Nvidia Ampere Discussion [2020-05-14]

Discussion in 'Architecture and Products' started by Man from Atlantis, May 14, 2020.

Tags:
  1. OlegSH

    Regular

    Joined:
    Jan 10, 2010
    Messages:
    797
    Likes Received:
    1,624
    From what I understand, what is depicted on this image is the possibiblity to use new async modes to overlap all this stuff, probably not the best wording with "concurrency" in use.
     
  2. CarstenS

    Legend Subscriber

    Joined:
    May 31, 2002
    Messages:
    5,800
    Likes Received:
    3,920
    Location:
    Germany
    I also wonder how this is holding up wrt power requirements. And if I'm not mistaken, this means, the tensor core either has to apply DLSS for the previous frame or is working on something else like AI denoising for the current frame.
     
    Lightman likes this.
  3. Isn't AI denoising part of DLSS, and isn't DLSS always a post processing effect?
     
  4. dorf

    Newcomer

    Joined:
    Dec 21, 2019
    Messages:
    126
    Likes Received:
    417
    I dont think so. Maybe this elucidates the matter somewhat (timestamped):
     
    Cyan, Krteq, BRiT and 3 others like this.
  5. MDolenc

    Regular

    Joined:
    May 26, 2002
    Messages:
    696
    Likes Received:
    446
    Location:
    Slovenia
    FP16 are 2x faster so no. Bandwidth for matrix multiplications depends a lot on how large chunks of both matrices you can keep as close to the ALUs as possible. In context of tensor cores this basically means register file directly. If I remember correctly there were some investigations around here that showed that the code to get absolute max out of tensor cores loaded data into registers twice to avoid bank conflicts.
    The 4x FP16 rate is getting 2 general purpose FP16 ops from scalar path and 2 additional FP16 ops from tensor cores. But tensor cores are capable of more then that. Looking at A100 there's 64 FP16x2 units per SM and 4 tensor cores each capable of 256 ops.
     
    DegustatoR and BRiT like this.
  6. Picao84

    Veteran

    Joined:
    Feb 15, 2010
    Messages:
    2,109
    Likes Received:
    1,195
    Just noticed the RTX3080 requires a 750W power supply. I have a 650W one and my CPU is Ryzen 3900X. I wonder if my power supply would be constrained if I got a 3080. What do you think?
     
  7. pjbliverpool

    pjbliverpool B3D Scallywag
    Legend

    Joined:
    May 8, 2005
    Messages:
    9,235
    Likes Received:
    4,259
    Location:
    Guess...
    Yes, and the graph shows the tensor work taking place at the same time as the RT work with a slight lag. So RT denoising makes sense rather than DLSS.
     
    PSman1700 likes this.
  8. Man from Atlantis

    Regular

    Joined:
    Jul 31, 2010
    Messages:
    960
    Likes Received:
    853
    With having +15% power limit 3080 is almost at 370W. An overclocked 3900X is around 200W, you are already near %90 load on the PSU.
     
    Lightman and PSman1700 like this.
  9. pjbliverpool

    pjbliverpool B3D Scallywag
    Legend

    Joined:
    May 8, 2005
    Messages:
    9,235
    Likes Received:
    4,259
    Location:
    Guess...
    24:00 - "With Nvidia RTX IO, vast worlds will load instantly. Picking up where you left off will be instant."

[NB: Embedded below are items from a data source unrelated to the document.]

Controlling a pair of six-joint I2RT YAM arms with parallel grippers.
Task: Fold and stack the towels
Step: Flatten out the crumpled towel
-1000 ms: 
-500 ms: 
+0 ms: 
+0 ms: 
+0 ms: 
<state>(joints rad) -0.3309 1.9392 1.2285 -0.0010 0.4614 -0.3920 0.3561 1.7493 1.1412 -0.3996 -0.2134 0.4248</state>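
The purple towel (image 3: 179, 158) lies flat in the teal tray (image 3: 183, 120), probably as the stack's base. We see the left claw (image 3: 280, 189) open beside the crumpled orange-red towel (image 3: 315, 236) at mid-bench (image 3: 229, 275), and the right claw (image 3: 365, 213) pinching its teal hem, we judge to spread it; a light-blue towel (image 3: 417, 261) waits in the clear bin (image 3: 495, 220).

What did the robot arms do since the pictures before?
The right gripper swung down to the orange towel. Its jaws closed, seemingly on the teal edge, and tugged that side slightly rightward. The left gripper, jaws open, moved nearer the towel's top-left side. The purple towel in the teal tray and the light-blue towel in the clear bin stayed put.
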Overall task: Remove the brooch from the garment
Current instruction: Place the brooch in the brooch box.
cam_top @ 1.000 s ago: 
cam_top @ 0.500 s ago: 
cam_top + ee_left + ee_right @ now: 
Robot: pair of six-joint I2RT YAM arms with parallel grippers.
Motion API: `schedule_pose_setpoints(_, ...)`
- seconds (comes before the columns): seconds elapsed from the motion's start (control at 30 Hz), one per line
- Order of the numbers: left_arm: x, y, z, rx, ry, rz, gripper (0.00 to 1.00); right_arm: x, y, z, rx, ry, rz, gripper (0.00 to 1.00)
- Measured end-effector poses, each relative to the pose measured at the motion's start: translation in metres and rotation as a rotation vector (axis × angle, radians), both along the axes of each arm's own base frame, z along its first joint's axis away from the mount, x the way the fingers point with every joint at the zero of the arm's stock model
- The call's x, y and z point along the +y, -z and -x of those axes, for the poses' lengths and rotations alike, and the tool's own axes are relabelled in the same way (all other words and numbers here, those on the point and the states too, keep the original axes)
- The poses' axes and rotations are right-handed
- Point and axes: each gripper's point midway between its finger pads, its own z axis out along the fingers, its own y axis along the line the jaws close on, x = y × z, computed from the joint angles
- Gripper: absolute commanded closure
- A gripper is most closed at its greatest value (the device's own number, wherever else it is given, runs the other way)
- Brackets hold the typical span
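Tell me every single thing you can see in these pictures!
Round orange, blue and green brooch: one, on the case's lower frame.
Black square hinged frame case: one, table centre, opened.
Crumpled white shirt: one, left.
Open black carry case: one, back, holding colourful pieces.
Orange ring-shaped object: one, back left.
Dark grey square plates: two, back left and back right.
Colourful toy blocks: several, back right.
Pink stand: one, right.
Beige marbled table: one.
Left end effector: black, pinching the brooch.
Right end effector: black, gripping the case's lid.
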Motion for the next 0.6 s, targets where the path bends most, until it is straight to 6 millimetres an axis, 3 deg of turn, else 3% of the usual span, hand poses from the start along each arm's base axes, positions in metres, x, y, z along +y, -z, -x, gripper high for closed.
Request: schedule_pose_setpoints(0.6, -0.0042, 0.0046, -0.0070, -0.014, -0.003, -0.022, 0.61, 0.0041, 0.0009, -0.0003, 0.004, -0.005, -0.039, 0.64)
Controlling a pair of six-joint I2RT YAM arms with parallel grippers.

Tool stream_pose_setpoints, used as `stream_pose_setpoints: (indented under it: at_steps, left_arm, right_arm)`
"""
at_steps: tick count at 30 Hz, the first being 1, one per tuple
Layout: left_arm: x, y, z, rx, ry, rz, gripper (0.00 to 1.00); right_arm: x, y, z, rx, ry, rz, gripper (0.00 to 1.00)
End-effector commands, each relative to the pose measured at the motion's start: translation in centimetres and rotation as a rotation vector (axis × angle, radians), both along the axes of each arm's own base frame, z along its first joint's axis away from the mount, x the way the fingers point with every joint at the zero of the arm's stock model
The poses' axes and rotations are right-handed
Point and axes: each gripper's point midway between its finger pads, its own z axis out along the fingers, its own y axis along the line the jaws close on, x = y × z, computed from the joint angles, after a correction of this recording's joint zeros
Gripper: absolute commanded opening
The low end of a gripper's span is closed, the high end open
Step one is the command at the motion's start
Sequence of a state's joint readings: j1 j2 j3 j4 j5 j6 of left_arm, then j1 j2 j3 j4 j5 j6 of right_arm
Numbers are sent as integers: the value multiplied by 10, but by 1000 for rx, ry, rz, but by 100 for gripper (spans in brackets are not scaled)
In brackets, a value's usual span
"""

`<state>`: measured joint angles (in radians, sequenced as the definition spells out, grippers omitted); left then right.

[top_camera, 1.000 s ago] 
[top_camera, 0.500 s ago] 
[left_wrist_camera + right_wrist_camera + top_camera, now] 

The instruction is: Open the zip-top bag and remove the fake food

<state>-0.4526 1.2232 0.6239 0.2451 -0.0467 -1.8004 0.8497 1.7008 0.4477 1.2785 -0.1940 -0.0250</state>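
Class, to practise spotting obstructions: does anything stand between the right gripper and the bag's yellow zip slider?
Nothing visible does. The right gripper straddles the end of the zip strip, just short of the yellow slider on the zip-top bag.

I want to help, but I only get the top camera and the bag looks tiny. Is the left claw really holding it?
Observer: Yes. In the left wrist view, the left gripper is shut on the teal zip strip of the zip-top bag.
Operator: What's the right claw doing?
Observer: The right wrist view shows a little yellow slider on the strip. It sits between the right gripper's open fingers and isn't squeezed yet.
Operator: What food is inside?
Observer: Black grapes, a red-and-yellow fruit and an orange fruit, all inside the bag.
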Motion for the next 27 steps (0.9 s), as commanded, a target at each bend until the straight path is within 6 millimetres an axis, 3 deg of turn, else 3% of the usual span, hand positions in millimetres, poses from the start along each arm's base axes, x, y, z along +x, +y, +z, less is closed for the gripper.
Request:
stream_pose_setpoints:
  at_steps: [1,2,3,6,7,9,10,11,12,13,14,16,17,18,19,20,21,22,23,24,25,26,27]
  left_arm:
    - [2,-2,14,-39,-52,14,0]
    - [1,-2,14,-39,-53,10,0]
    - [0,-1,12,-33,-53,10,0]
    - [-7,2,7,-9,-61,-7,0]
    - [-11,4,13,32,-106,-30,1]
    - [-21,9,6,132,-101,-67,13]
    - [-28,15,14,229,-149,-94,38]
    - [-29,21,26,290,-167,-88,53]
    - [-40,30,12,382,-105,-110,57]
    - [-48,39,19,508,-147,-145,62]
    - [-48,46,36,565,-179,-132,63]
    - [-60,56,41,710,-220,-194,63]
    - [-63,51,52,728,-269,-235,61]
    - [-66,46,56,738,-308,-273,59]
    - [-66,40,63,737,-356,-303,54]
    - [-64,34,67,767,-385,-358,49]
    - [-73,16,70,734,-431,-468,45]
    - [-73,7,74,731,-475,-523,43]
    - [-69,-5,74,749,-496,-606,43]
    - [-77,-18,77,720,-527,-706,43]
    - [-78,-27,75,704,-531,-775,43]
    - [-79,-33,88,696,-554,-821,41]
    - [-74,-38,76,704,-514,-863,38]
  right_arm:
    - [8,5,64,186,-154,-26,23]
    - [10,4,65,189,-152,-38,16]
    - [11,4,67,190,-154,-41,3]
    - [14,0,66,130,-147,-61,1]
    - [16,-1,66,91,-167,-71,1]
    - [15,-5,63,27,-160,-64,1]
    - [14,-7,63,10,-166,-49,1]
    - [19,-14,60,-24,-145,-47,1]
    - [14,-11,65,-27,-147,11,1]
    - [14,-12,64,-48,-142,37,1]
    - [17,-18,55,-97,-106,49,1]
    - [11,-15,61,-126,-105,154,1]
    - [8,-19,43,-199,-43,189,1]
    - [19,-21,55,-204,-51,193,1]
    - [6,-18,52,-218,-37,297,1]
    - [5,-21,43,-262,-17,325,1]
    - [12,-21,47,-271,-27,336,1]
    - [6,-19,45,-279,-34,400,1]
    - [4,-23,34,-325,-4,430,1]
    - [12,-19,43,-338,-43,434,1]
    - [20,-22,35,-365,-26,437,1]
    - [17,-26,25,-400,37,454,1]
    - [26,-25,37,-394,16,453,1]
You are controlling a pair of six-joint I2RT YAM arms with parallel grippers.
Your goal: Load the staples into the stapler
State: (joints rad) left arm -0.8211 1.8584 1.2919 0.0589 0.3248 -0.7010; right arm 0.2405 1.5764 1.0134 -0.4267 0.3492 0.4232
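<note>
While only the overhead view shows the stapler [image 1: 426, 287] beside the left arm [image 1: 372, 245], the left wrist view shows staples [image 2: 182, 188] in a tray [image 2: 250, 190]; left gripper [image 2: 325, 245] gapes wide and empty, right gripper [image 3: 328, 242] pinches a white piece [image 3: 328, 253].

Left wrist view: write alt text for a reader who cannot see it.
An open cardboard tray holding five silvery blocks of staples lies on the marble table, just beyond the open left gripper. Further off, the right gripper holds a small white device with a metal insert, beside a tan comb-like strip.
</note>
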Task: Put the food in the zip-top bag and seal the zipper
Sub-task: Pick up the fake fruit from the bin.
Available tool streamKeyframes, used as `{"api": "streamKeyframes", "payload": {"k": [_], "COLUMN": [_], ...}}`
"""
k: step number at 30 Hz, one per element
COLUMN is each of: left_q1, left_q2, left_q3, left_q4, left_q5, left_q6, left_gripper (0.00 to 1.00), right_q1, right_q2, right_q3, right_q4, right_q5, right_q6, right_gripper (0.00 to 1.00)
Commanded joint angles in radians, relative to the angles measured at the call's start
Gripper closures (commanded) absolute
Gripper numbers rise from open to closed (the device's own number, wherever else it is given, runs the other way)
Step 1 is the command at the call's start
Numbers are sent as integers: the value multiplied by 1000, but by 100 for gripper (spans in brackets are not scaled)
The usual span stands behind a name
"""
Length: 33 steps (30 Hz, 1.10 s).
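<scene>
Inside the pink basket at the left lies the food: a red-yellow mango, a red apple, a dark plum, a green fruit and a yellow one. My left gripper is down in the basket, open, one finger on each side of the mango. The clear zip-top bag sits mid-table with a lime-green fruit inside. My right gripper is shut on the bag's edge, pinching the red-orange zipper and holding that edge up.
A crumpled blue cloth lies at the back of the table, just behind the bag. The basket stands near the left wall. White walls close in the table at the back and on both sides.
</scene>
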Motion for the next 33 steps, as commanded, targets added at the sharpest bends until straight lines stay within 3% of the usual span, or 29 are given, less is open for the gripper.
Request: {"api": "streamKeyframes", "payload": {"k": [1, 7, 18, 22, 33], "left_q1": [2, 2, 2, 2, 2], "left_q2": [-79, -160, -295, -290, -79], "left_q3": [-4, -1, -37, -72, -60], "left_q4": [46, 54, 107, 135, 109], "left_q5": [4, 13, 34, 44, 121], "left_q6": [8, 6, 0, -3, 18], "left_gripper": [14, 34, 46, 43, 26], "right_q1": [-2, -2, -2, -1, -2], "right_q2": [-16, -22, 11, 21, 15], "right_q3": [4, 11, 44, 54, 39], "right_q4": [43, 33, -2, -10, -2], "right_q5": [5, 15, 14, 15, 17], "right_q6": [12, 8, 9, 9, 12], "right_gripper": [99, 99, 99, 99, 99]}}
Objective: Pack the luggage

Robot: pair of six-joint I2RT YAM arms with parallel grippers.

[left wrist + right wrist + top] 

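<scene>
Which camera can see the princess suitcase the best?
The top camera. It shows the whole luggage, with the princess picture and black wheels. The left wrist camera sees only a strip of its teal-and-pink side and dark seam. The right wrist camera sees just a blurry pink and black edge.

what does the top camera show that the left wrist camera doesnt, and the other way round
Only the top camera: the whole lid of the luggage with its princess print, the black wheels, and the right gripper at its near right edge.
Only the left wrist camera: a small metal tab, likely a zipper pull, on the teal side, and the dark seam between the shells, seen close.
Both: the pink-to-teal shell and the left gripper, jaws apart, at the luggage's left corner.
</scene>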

    A hint that quick resume might be coming to PC? Please let it be!!

     
    Lightman, BRiT and PSman1700 like this.
  10. iroboto

    iroboto Daft Funk
    Legend Subscriber

    Joined:
    Mar 6, 2014
    Messages:
    14,833
    Likes Received:
    18,633
    Location:
    The North
    Separate If I understand correctly. DLSS occurs around the same time antialiasing algo would normally occur. It’s meant to slot in as a replacement.

    AI denoising should occur during/just after ray tracing step.
     
    Dictator and PSman1700 like this.
  11. LeStoffer

    Veteran

    Joined:
    Feb 6, 2002
    Messages:
    1,262
    Likes Received:
    22
    Location:
    Land of the 25% VAT
    Yeah, but you will have to wait on DirectStorage according to Microsoft: "We’re targeting getting a development preview of DirectStorage into the hands of game developers next year."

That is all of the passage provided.